I can't speak from a U2 stand point, regarding limits on socket handles. I
just don't have the experience. Thus my "off the wall" note. The O/S is
typically responsible for cleaning up client and server sockets. If U2 is
performing O/S level socket functions, then the O/S will be the deciding
factor in a lot of it. Many of the MV flavors I've studied or used have
wrapped the socket functions, to allow for cross-OS coding. Socket functions
on Win32 are not the same as Unix. That, by itself, can cause problems if
the wrapped code is performing blind operations from BASIC code calls. I
have never heard of O/S level client sockets being problematic after X
cycles. That's not the same as listening sockets, though. The SO_REUSEADDR
flag, which is available on most platforms, tells the socket subsystem to
reuse the same memory address for all incoming connections for a specific
port. An example bad situation would be, listen()->accept()->I/O
Error->crash->start->listen(). That kind of issue is known to cause address
stacking on Windows.
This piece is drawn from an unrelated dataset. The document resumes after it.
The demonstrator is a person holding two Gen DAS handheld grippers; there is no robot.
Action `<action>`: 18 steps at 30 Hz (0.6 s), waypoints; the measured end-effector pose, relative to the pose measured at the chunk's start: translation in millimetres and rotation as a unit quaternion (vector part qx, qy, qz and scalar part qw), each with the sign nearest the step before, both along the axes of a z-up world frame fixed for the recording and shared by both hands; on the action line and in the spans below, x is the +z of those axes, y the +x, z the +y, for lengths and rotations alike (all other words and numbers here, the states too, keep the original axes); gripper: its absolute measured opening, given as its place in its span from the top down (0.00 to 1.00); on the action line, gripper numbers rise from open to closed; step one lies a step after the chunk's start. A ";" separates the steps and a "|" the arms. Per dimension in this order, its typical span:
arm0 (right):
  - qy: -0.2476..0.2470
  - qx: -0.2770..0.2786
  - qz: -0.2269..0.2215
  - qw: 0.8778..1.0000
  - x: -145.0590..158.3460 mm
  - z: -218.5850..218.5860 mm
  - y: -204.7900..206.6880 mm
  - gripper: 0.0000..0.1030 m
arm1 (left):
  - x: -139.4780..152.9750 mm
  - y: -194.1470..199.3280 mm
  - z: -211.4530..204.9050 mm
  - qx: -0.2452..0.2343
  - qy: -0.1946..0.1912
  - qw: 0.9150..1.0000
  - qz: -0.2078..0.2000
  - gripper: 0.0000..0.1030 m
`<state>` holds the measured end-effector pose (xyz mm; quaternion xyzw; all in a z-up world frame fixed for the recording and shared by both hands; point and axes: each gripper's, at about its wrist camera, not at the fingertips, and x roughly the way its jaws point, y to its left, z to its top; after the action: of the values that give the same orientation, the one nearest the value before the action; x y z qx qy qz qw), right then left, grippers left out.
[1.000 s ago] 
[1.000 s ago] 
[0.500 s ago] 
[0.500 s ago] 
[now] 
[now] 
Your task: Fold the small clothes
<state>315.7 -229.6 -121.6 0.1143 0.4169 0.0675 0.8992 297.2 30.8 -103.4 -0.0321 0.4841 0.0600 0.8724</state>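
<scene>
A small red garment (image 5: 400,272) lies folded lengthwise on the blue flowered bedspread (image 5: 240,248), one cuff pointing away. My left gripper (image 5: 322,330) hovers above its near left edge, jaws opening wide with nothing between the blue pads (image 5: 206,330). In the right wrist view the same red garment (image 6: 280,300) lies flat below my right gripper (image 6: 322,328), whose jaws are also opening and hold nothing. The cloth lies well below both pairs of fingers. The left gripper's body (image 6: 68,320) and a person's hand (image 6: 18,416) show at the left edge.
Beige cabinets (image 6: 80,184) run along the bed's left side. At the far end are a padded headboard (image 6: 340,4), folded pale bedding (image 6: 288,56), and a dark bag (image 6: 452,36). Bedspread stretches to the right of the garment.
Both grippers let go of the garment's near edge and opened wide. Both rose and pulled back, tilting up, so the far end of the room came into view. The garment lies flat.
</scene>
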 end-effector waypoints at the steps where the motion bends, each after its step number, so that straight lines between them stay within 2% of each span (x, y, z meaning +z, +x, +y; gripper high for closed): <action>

When a listening server crashes upstream and doesn't
release the socket handle properly, the addresses that are in-use will stack
up until no more addresses are available. That's why a Windows reboot is
required every so often, when the startup of listening sockets begin to
return "in-use" errors. I've also read about shutdown() and close() being
misused interchangeably. Close() releases the file handle, but the socket
address may or may not be released in the network subsystem. That can also
lead to a pile-up of allocated, but unused socket addresses. The only fix
there is a system reboot, or to wait it out until the O/S forces all unused,
inactive, sockets to be cleaned up. That can take an hour or 3 days,
depending on the O/S and how it manages the network.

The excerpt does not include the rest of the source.